Im creating simple PHP code to generate sitemap.xml file, but the problem is, that the file is unformatted. If the file was smaller, I could look at it in browser, but it has about 1,5 MB and Chrome just gives up while loading it (IE loads it and you can view it, but its lagging really hard).
I googled and tried different solutions (even from this site), but none of them worked, so Im humbly asking for your help.
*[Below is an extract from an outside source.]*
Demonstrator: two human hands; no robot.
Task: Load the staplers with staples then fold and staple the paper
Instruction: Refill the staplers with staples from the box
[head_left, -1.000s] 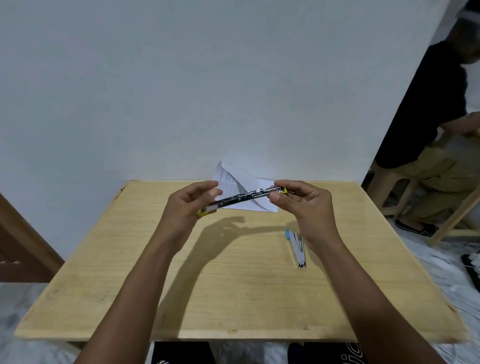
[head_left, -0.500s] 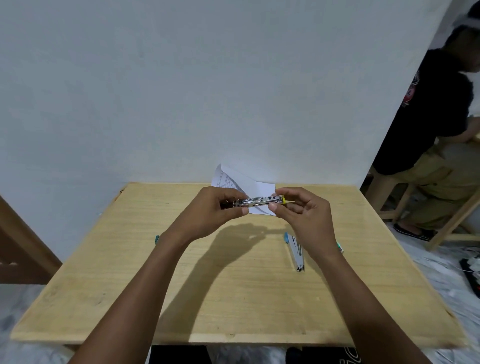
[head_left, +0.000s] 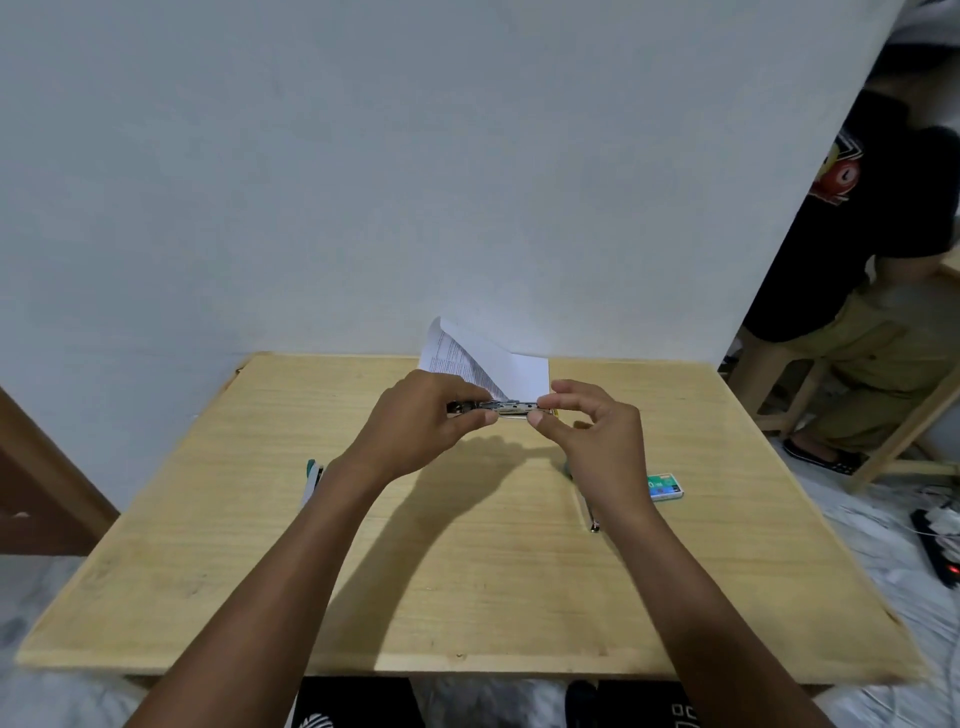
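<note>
Wooden bench (head_left: 208, 571) fills the lower half of the frame, with folded paper (head_left: 511, 371) propped at its far edge by the wall. Just in front of that, mid-frame, the left hand (head_left: 415, 431) grips one end of a silver stapler (head_left: 511, 409) and the right hand (head_left: 592, 439) pinches the other. A small green staple box (head_left: 664, 486) sits just right of the right wrist.

Both hands, left hand (head_left: 415, 421) and right hand (head_left: 587, 431), pinch 1 metal stapler (head_left: 511, 409) above the wooden table (head_left: 467, 597). Folded paper (head_left: 498, 371) lies behind it.
</note>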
Also Im using the newest PHP version and my server runs on Unix based OS if thats important.
Here is code Im using (there are couple thousands (15.000+) rows in the table, so XML file is pretty long:
$xml = '<urlset xmlns="http://www.sitemaps.org/schemas/sitemap/0.9" xmlns:xsi="http://www.w3.org/2001/XMLSchema-instance" xsi:schemaLocation="http://www.sitemaps.org/schemas/sitemap/0.9 http://www.sitemaps.org/schemas/sitemap/0.9/sitemap.xsd">';
$xml .= "<url>";
$xml .= "<loc>MY.URL.COM/</loc>";
$xml .= "<changefreq>always</changefreq>";
$xml .= "<priority>1.00</priority>";
$xml .= "</url>";
$xml .= "<url>";
$xml .= "<loc>MY.URL.COM/upload.php</loc>";
$xml .= "<changefreq>weekly</changefreq>";
$xml .= "<priority>0.80</priority>";
$xml .= "</url>";
$select = dbquery("SELECT * FROM MY TABLE");
while ($data = dbarray($select)) {
$xml .= "<url>";
$xml .= "<loc>MY.URL.COM/?id=".$data['id']."</loc>";
$xml .= "<changefreq>daily</changefreq>";
$xml .= "<priority>0.50</priority>";
$xml .= "</url>";
}
$xml .= '</urlset>';
$sxml = new SimpleXMLElement($xml);
$dom = new DOMDocument('1.0');
$dom->formatOutput = true;
$dom->loadXML($sxml->asXML());
$dom->saveXML("sitemap.xml");
Also, every time after new page is added Im running this code to append it to sitemap file and its appending it into one row, so need to fix that too.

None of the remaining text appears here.